# Exercise requirements
The required output is the line containing "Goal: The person" followed by each line through the end of the data below, repeated exactly and with nothing added.

# Information shown
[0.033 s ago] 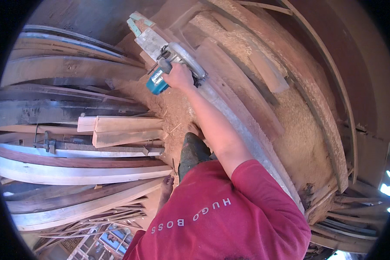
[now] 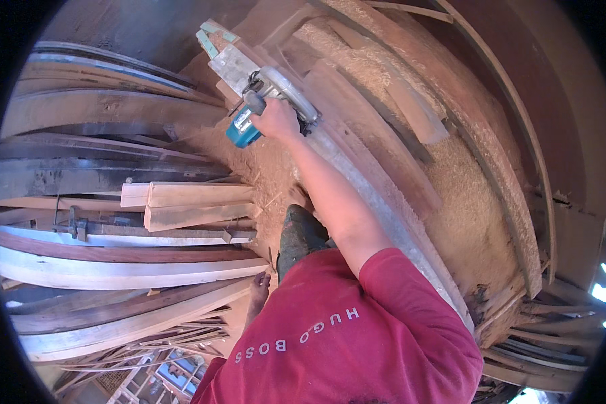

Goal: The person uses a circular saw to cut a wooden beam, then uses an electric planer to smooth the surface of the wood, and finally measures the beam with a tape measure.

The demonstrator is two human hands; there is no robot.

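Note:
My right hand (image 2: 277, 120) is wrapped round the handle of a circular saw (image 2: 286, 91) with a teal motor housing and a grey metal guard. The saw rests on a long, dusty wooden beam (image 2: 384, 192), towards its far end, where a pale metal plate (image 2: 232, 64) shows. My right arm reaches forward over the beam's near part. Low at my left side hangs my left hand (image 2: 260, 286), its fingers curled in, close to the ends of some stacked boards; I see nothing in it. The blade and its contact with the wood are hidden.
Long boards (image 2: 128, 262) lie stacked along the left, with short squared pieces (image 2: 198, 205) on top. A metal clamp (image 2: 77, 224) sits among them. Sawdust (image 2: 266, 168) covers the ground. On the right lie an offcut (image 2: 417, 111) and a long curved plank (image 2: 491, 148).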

# Result of the task
Goal: The person uses a circular saw to cut a wooden beam, then uses an electric planer to smooth the surface of the wood, and finally measures the beam with a tape measure.

The demonstrator is two human hands; there is no robot.

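Note:
My right hand (image 2: 277, 120) is wrapped round the handle of a circular saw (image 2: 286, 91) with a teal motor housing and a grey metal guard. The saw rests on a long, dusty wooden beam (image 2: 384, 192), towards its far end, where a pale metal plate (image 2: 232, 64) shows. My right arm reaches forward over the beam's near part. Low at my left side hangs my left hand (image 2: 260, 286), its fingers curled in, close to the ends of some stacked boards; I see nothing in it. The blade and its contact with the wood are hidden.
Long boards (image 2: 128, 262) lie stacked along the left, with short squared pieces (image 2: 198, 205) on top. A metal clamp (image 2: 77, 224) sits among them. Sawdust (image 2: 266, 168) covers the ground. On the right lie an offcut (image 2: 417, 111) and a long curved plank (image 2: 491, 148).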

Nothing else is needed to complete the answer.